• _Collected data_:
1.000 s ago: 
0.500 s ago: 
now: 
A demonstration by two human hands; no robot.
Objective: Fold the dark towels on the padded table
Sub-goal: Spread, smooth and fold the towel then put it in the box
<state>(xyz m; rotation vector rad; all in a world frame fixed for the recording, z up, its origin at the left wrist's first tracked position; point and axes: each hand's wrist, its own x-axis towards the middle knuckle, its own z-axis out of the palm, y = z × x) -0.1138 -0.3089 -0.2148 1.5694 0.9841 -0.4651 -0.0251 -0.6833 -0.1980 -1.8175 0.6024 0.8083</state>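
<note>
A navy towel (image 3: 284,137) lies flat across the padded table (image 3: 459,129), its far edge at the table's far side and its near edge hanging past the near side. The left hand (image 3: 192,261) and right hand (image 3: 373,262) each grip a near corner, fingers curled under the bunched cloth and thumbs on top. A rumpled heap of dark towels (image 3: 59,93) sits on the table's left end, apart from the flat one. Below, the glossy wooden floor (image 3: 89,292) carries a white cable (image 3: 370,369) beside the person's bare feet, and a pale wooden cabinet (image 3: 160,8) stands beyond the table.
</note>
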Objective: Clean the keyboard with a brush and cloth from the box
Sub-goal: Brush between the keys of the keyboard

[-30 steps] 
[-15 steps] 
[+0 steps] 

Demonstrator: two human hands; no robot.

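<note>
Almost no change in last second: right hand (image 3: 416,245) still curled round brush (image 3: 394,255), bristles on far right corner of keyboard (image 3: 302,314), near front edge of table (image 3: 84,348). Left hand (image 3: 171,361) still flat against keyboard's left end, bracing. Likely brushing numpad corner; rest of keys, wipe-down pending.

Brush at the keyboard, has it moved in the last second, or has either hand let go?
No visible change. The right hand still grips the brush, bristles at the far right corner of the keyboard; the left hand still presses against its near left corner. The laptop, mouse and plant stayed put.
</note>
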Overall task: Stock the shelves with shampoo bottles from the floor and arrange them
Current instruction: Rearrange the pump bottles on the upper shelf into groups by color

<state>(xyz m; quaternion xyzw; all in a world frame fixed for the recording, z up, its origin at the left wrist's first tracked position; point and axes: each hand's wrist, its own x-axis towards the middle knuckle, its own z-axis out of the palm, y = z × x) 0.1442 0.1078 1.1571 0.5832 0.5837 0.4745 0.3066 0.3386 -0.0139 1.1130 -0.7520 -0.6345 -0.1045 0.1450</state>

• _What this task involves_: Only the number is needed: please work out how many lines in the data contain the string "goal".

• _Task answer_: 2